Harri: We’re gonna try and write some new material because we’d quite like to make a second album. We’ve got a few tracks that didn’t make the first album, so they need to go on. [It’ll be] a bit darker, a bit heavier, a bit psychier. We’re really keen to get some new material on the go.

Whitney: And hopefully to start things off, one of our favourite songs we’ve been playing live for the last year should be out as a single and video.

What makes the band work?

Fiona: Whitney, she makes us all work. [laughs]

Whitney: Mutual hard work and dedication – even when we’re sat here on a Friday night in a cold practice room with no heating.

Fiona: A sense of empathy and understanding, and non-judgmental vibes with each other. And snacks.

Whitney: Mostly hummus.

Harri: A lot of snacks to keep us going. But yeah, it’s really important.

Fiona: And friendship.

Harri: And friendship, yeah. We’re on the phone to each other all night long.

What’s the last great record you heard?

Fiona: Oh god, I’ve been thinking about this today. Come back to me.

Harri: The last great record that I heard? Oh, there’s two though. I got given the Dead Skeletons, Live in Berlin on vinyl for Christmas, and that was really cool. I think they only recorded one album, and then they did this live album. There’s so much energy and doomyness to it. I love how fun they are and how dark they are at the same time, it’s a really good mix. Then I listened to Nummo Twin, Deep Sleep. It’s just an independent, bedroom record.

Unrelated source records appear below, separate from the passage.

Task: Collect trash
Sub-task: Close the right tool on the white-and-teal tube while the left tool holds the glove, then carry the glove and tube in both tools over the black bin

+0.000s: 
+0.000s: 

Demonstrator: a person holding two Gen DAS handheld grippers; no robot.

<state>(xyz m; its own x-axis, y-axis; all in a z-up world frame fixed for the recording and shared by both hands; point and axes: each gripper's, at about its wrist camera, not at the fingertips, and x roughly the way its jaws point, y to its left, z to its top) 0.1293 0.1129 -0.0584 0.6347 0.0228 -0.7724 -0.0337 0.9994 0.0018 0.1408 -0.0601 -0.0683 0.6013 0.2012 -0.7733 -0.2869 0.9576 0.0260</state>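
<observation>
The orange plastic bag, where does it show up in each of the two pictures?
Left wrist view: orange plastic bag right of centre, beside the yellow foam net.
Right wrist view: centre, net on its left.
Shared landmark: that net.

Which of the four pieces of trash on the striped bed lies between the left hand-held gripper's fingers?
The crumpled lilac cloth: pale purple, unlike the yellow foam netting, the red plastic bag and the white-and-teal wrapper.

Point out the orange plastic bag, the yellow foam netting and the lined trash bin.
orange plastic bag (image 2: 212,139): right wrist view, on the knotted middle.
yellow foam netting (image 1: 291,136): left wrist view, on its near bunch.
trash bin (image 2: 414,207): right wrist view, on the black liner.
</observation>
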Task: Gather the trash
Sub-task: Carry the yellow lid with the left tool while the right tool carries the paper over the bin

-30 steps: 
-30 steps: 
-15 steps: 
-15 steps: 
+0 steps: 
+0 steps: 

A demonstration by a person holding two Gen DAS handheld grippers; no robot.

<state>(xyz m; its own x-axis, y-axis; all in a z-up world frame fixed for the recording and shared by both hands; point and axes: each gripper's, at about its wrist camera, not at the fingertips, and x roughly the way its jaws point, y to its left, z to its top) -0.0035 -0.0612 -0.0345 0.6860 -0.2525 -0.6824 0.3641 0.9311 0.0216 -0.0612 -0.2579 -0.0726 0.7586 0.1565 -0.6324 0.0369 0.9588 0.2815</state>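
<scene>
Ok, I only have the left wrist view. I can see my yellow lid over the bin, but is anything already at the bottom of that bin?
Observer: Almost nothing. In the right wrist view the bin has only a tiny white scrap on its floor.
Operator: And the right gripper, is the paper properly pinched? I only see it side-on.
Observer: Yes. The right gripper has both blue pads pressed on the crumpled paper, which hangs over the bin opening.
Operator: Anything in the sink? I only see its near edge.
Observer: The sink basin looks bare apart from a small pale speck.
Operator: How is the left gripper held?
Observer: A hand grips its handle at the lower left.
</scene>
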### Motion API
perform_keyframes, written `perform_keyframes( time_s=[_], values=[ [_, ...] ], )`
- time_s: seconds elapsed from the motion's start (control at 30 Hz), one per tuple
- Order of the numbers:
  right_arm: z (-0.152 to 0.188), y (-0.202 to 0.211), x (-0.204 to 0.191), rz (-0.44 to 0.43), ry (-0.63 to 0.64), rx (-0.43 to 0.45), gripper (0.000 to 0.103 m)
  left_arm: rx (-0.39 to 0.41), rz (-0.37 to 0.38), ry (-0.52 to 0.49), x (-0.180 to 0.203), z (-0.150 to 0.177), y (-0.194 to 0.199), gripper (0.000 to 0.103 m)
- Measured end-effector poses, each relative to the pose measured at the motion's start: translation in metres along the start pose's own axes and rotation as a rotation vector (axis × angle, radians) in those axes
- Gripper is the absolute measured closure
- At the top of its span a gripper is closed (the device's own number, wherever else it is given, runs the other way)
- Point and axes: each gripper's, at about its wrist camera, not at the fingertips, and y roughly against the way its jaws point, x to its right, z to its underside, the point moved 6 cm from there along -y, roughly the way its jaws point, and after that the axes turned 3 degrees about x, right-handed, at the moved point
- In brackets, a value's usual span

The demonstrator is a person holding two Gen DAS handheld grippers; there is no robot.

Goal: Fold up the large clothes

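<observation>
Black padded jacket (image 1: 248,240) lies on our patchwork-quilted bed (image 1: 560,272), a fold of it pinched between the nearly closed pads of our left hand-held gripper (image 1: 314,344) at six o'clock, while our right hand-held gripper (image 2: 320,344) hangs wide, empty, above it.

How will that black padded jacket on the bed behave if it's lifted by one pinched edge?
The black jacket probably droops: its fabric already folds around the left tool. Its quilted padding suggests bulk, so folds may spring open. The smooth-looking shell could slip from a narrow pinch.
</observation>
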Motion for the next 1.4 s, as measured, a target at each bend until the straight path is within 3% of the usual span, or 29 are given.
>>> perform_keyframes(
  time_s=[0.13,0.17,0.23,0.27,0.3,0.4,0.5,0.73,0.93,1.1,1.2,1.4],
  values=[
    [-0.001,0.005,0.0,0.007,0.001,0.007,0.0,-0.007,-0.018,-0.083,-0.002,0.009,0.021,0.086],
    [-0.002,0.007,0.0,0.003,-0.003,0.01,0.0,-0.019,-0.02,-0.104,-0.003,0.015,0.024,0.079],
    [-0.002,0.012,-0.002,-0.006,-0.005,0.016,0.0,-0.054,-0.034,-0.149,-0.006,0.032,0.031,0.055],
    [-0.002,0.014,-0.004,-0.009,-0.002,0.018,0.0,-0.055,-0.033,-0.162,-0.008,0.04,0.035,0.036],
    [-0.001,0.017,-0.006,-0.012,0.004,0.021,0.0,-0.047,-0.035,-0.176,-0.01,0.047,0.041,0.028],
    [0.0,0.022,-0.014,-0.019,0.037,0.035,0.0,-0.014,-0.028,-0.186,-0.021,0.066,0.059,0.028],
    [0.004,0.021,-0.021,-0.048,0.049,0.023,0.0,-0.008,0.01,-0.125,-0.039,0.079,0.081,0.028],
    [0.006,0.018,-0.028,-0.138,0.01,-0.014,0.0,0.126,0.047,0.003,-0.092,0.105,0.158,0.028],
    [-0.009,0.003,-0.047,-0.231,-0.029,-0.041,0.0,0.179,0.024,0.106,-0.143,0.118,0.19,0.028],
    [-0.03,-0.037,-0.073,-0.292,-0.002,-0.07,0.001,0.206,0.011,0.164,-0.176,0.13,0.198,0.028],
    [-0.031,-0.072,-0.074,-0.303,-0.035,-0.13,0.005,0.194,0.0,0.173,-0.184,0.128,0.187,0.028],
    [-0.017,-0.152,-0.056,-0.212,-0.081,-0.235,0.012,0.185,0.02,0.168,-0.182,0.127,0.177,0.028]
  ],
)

One of the most fantastic things I’ve ever heard and it’s on Bandcamp if anyone is interested.

Whitney: The one I can remember – I’m sure there’s been others since – Pigs Pigs Pigs Pigs Pigs Pigs Pigs, King of Cowards. My first listen was on my lunchbreak at work, and I remember feeling like I was ready to smash things up. It’s a great album, and even better live. We were really lucky to support Pigs at the Star & Garter, it was a really, really amazing gig.

Ben: I’ve got some albums – apart from the ILL album obviously – Mark Deutrom, The Bluebird it’s called, I’ve only heard it once, but it’s great. Last night I listened to Gnossiennes and Gymnopédies by Erik Satie, I listen to him quite a lot.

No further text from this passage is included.